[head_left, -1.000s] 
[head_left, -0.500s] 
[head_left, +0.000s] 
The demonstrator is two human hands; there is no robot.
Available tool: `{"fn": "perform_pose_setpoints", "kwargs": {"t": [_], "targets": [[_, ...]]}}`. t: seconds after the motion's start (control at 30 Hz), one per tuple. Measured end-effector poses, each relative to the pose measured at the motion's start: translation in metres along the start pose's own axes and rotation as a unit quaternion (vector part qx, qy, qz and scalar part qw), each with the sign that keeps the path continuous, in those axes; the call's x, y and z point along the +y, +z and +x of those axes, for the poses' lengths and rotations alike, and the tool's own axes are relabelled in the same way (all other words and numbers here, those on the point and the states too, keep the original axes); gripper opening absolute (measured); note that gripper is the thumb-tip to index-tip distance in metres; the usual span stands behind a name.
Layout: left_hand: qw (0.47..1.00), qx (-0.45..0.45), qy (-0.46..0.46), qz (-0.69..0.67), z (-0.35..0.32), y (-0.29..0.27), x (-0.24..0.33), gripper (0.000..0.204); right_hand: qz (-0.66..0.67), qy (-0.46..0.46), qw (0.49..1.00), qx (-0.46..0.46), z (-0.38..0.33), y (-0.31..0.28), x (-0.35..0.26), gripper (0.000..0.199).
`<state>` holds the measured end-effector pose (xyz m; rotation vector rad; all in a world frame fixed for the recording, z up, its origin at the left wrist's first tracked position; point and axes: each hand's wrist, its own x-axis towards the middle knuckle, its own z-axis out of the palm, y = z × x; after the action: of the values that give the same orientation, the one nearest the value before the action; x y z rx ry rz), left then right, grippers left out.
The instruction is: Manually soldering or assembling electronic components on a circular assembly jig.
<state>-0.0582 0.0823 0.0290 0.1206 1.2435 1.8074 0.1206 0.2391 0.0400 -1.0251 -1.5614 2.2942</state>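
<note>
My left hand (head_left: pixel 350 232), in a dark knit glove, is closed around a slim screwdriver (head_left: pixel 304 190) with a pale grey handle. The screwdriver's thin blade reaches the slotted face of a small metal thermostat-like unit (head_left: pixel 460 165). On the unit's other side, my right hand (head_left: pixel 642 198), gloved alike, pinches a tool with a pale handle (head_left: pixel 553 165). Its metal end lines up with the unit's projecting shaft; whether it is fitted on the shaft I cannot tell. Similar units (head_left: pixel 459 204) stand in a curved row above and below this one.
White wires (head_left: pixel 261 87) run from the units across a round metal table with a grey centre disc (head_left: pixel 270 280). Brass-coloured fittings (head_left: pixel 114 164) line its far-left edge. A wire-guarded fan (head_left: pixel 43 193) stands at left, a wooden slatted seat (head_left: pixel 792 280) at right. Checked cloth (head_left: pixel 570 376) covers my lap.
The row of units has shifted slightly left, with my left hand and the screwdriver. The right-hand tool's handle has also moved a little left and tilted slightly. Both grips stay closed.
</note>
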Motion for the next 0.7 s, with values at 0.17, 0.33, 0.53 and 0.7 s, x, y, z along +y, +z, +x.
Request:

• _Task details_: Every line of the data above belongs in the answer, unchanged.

• _Written answer_:
[head_left, -1.000s] 
[head_left, -0.500s] 
[head_left, +0.000s] 
The demonstrator is two human hands; there is no robot.
Available tool: `{"fn": "perform_pose_setpoints", "kwargs": {"t": [_], "targets": [[_, ...]]}}`. t: seconds after the motion's start (control at 30 Hz), one per tuple. Measured end-effector poses, each relative to the pose measured at the motion's start: translation in metres along the start pose's own axes and rotation as a unit quaternion (vector part qx, qy, qz and scalar part qw), each with the sign that keeps the path continuous, in those axes; the call's x, y and z point along the +y, +z and +x of those axes, for the poses' lengths and rotations alike, and the tool's own axes are relabelled in the same way (all other words and numbers here, those on the point and the states too, keep the original axes); gripper opening absolute (measured); note that gripper is the thumb-tip to index-tip distance in metres; the usual span stands behind a name.
Layout: left_hand: qw (0.47..1.00), qx (-0.45..0.45), qy (-0.46..0.46), qz (-0.69..0.67), z (-0.35..0.32), y (-0.29..0.27), x (-0.24..0.33), gripper (0.000..0.204); right_hand: qz (-0.66..0.67), qy (-0.46..0.46), qw (0.49..1.00), qx (-0.46..0.46), z (-0.38..0.33), y (-0.31..0.28), x (-0.35..0.26), gripper (0.000..0.199).
`<state>` holds the measured end-effector pose (xyz m; rotation vector rad; all in a world frame fixed for the recording, z up, its origin at the left wrist's first tracked position; point and axes: each hand's wrist, its own x-axis towards the middle knuckle, its own z-axis out of the palm, y = z × x; after the action: of the values that give the same orientation, the one nearest the value before the action; x y z rx ry rz), left then right, grippers left out.
The instruction is: Manually soldering or assembling electronic components on a circular assembly jig.
<state>-0.0582 0.0823 0.0290 0.1206 1.2435 1.8074 0.1206 0.2391 0.0400 -1.0251 -1.5614 2.2942</state>
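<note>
My left hand (head_left: pixel 350 232), in a dark knit glove, is closed around a slim screwdriver (head_left: pixel 304 190) with a pale grey handle. The screwdriver's thin blade reaches the slotted face of a small metal thermostat-like unit (head_left: pixel 460 165). On the unit's other side, my right hand (head_left: pixel 642 198), gloved alike, pinches a tool with a pale handle (head_left: pixel 553 165). Its metal end lines up with the unit's projecting shaft; whether it is fitted on the shaft I cannot tell. Similar units (head_left: pixel 459 204) stand in a curved row above and below this one.
White wires (head_left: pixel 261 87) run from the units across a round metal table with a grey centre disc (head_left: pixel 270 280). Brass-coloured fittings (head_left: pixel 114 164) line its far-left edge. A wire-guarded fan (head_left: pixel 43 193) stands at left, a wooden slatted seat (head_left: pixel 792 280) at right. Checked cloth (head_left: pixel 570 376) covers my lap.
The row of units has shifted slightly left, with my left hand and the screwdriver. The right-hand tool's handle has also moved a little left and tilted slightly. Both grips stay closed.
</note>
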Motion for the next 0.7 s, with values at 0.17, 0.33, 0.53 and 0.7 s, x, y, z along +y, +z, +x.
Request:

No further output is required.